#### TASK STATEMENT:
Every line below must be reproduced exactly; no pictures are to be included.
☆ ☆ ☆ ☆
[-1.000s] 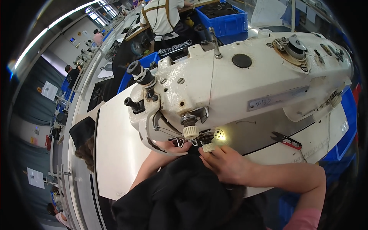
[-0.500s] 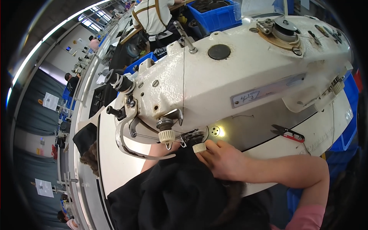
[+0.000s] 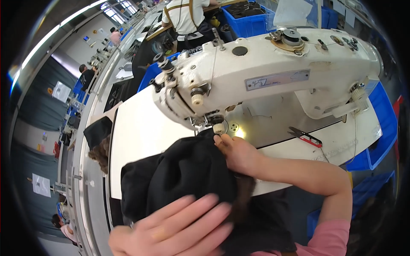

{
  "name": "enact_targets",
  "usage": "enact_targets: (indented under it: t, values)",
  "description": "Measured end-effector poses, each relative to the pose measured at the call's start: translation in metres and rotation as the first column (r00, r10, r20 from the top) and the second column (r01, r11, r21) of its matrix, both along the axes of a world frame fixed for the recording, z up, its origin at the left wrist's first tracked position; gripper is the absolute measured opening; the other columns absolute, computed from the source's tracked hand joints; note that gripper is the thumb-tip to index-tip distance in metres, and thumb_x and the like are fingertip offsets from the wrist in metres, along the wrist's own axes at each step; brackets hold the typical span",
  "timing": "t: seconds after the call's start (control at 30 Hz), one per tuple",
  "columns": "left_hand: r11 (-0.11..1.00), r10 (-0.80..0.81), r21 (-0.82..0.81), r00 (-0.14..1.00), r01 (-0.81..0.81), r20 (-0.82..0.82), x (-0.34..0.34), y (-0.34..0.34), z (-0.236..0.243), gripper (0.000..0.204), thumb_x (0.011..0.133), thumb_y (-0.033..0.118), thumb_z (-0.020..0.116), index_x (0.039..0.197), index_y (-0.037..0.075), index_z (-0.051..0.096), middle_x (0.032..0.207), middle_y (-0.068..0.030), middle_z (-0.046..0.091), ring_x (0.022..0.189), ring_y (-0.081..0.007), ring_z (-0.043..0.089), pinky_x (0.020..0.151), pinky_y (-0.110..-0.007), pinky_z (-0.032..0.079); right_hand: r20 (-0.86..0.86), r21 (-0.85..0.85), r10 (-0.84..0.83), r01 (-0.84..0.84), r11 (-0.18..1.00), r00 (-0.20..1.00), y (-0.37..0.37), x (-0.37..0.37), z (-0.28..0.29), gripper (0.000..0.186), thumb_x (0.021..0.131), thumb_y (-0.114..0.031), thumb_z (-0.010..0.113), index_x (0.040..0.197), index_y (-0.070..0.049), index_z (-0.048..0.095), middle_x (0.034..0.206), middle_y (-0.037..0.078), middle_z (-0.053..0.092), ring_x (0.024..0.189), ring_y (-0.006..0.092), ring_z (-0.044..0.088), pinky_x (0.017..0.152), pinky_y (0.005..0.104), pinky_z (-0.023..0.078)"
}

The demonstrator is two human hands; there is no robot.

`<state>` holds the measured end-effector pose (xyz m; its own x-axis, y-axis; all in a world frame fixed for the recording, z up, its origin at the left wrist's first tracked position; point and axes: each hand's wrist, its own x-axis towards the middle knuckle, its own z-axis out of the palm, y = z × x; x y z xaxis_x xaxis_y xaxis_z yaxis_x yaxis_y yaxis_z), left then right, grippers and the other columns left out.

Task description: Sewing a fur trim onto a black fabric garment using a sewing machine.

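Blurred by motion and cut off at the lower edge: the bare left hand [image 3: 173, 228], its grip open, fingers stretched nearly straight over the large, matte black cloth [image 3: 188, 170]; impossible to tell whether touching the cloth or hovering just above. Bunched in front of the white metal sewing machine [image 3: 277, 72], with the narrow upper end reaching in beneath the machine's head and the lower part masked by the left hand: that same cloth. At the cloth's upper right edge, just below the small, ribbed cream knob [image 3: 218, 129]: the bare right hand [image 3: 241, 155], fingers curled together; thumb out of sight, so no telling whether pinching the cloth or only pressing on it. Hard to make out: the small, dark metal parts [image 3: 209, 119] beside the knob, crowded together. Mostly covered below the right wrist: a brown, fur-like strip [image 3: 245, 194]. Well apart, on the white table [image 3: 143, 121]: the red-handled metal thread snips [image 3: 305, 136]. Compared with half a second ago: left hand gone from behind the machine's head to the near side of the cloth; right hand still by the knob; machine smaller in view.
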<state>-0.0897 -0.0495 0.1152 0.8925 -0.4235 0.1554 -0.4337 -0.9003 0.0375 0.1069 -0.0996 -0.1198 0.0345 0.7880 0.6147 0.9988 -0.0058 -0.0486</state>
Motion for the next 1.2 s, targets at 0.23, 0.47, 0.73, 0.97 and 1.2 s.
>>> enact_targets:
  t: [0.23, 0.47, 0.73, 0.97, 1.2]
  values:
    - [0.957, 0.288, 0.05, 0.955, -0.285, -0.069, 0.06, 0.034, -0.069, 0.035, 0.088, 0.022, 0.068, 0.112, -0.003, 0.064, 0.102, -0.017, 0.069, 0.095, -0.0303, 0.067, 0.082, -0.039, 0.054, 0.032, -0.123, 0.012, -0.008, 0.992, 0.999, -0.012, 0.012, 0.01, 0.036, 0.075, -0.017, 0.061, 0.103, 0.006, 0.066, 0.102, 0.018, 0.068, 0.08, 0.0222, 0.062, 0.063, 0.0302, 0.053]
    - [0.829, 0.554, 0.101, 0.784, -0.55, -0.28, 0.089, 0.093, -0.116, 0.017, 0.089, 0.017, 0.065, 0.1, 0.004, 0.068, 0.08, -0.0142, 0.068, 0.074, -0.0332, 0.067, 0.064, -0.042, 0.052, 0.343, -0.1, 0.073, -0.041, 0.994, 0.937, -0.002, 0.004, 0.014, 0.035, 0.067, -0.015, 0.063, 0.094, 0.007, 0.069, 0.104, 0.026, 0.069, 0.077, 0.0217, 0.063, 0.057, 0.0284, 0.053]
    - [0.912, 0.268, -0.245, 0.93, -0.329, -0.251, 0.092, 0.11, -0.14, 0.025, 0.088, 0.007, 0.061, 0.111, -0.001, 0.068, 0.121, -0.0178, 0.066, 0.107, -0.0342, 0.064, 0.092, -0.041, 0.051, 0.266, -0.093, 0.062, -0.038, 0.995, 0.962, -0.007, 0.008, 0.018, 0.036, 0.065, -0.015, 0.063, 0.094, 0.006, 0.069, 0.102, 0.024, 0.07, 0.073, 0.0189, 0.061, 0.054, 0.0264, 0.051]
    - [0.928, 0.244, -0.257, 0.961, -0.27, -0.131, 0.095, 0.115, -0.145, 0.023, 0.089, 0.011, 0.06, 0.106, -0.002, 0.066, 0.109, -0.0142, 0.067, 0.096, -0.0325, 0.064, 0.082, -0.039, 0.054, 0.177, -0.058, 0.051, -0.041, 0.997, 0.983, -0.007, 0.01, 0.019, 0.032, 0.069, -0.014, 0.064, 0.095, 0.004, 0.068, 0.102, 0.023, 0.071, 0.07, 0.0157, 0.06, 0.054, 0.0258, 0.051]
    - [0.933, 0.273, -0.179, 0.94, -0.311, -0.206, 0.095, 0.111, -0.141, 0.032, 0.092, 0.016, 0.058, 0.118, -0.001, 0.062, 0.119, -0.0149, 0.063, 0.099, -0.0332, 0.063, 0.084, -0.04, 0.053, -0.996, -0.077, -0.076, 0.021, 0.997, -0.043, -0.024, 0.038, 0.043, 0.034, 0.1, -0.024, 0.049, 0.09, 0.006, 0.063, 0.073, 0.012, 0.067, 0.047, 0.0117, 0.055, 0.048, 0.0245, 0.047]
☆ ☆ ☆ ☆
#### REPLY TO THE EXERCISE:
[-1.000s] 
[-0.500s] 
[+0.000s] 

{
  "name": "enact_targets",
  "usage": "enact_targets: (indented under it: t, values)",
  "description": "Measured end-effector poses, each relative to the pose measured at the call's start: translation in metres and rotation as the first column (r00, r10, r20 from the top) and the second column (r01, r11, r21) of its matrix, both along the axes of a world frame fixed for the recording, z up, its origin at the left wrist's first tracked position; gripper is the absolute measured opening; the other columns absolute, computed from the source's tracked hand joints; note that gripper is the thumb-tip to index-tip distance in metres, and thumb_x and the like are fingertip offsets from the wrist in metres, along the wrist's own axes at each step; brackets hold the typical span",
  "timing": "t: seconds after the call's start (control at 30 Hz), one per tuple",
  "columns": "left_hand: r11 (-0.11..1.00), r10 (-0.80..0.81), r21 (-0.82..0.81), r00 (-0.14..1.00), r01 (-0.81..0.81), r20 (-0.82..0.82), x (-0.34..0.34), y (-0.34..0.34), z (-0.236..0.243), gripper (0.000..0.204), thumb_x (0.011..0.133), thumb_y (-0.033..0.118), thumb_z (-0.020..0.116), index_x (0.039..0.197), index_y (-0.037..0.075), index_z (-0.051..0.096), middle_x (0.032..0.207), middle_y (-0.068..0.030), middle_z (-0.046..0.091), ring_x (0.022..0.189), ring_y (-0.081..0.007), ring_z (-0.043..0.089), pinky_x (0.020..0.151), pinky_y (-0.110..-0.007), pinky_z (-0.032..0.079); right_hand: r20 (-0.86..0.86), r21 (-0.85..0.85), r10 (-0.84..0.83), r01 (-0.84..0.84), r11 (-0.18..1.00), r00 (-0.20..1.00), y (-0.37..0.37), x (-0.37..0.37), z (-0.28..0.29), gripper (0.000..0.186), thumb_x (0.021..0.131), thumb_y (-0.114..0.031), thumb_z (-0.010..0.113), index_x (0.040..0.197), index_y (-0.070..0.049), index_z (-0.048..0.095), middle_x (0.034..0.206), middle_y (-0.037..0.078), middle_z (-0.053..0.092), ring_x (0.024..0.189), ring_y (-0.006..0.092), ring_z (-0.044..0.088), pinky_x (0.017..0.152), pinky_y (0.005..0.104), pinky_z (-0.023..0.078)"
}

The demonstrator is two human hands; there is no robot.

`<state>` holds the measured end-effector pose (xyz m; its own x-axis, y-axis; all in a world frame fixed for the recording, z up, its origin at the left wrist's first tracked position; point and axes: each hand's wrist, its own x-axis towards the middle knuckle, its own z-axis out of the palm, y = z × x; x y z xaxis_x xaxis_y xaxis_z yaxis_x yaxis_y yaxis_z), left then right, grippers and the other columns left out.

Task description: Sewing a fur trim onto a black fabric garment using a sewing machine.

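Blurred by motion and cut off at the lower edge: the bare left hand [image 3: 173, 228], its grip open, fingers stretched nearly straight over the large, matte black cloth [image 3: 188, 170]; impossible to tell whether touching the cloth or hovering just above. Bunched in front of the white metal sewing machine [image 3: 277, 72], with the narrow upper end reaching in beneath the machine's head and the lower part masked by the left hand: that same cloth. At the cloth's upper right edge, just below the small, ribbed cream knob [image 3: 218, 129]: the bare right hand [image 3: 241, 155], fingers curled together; thumb out of sight, so no telling whether pinching the cloth or only pressing on it. Hard to make out: the small, dark metal parts [image 3: 209, 119] beside the knob, crowded together. Mostly covered below the right wrist: a brown, fur-like strip [image 3: 245, 194]. Well apart, on the white table [image 3: 143, 121]: the red-handled metal thread snips [image 3: 305, 136]. Compared with half a second ago: left hand gone from behind the machine's head to the near side of the cloth; right hand still by the knob; machine smaller in view.
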<state>-0.0897 -0.0495 0.1152 0.8925 -0.4235 0.1554 -0.4337 -0.9003 0.0375 0.1069 -0.0996 -0.1198 0.0345 0.7880 0.6147 0.9988 -0.0058 -0.0486</state>
Motion for the next 1.2 s, targets at 0.23, 0.47, 0.73, 0.97 and 1.2 s.
>>> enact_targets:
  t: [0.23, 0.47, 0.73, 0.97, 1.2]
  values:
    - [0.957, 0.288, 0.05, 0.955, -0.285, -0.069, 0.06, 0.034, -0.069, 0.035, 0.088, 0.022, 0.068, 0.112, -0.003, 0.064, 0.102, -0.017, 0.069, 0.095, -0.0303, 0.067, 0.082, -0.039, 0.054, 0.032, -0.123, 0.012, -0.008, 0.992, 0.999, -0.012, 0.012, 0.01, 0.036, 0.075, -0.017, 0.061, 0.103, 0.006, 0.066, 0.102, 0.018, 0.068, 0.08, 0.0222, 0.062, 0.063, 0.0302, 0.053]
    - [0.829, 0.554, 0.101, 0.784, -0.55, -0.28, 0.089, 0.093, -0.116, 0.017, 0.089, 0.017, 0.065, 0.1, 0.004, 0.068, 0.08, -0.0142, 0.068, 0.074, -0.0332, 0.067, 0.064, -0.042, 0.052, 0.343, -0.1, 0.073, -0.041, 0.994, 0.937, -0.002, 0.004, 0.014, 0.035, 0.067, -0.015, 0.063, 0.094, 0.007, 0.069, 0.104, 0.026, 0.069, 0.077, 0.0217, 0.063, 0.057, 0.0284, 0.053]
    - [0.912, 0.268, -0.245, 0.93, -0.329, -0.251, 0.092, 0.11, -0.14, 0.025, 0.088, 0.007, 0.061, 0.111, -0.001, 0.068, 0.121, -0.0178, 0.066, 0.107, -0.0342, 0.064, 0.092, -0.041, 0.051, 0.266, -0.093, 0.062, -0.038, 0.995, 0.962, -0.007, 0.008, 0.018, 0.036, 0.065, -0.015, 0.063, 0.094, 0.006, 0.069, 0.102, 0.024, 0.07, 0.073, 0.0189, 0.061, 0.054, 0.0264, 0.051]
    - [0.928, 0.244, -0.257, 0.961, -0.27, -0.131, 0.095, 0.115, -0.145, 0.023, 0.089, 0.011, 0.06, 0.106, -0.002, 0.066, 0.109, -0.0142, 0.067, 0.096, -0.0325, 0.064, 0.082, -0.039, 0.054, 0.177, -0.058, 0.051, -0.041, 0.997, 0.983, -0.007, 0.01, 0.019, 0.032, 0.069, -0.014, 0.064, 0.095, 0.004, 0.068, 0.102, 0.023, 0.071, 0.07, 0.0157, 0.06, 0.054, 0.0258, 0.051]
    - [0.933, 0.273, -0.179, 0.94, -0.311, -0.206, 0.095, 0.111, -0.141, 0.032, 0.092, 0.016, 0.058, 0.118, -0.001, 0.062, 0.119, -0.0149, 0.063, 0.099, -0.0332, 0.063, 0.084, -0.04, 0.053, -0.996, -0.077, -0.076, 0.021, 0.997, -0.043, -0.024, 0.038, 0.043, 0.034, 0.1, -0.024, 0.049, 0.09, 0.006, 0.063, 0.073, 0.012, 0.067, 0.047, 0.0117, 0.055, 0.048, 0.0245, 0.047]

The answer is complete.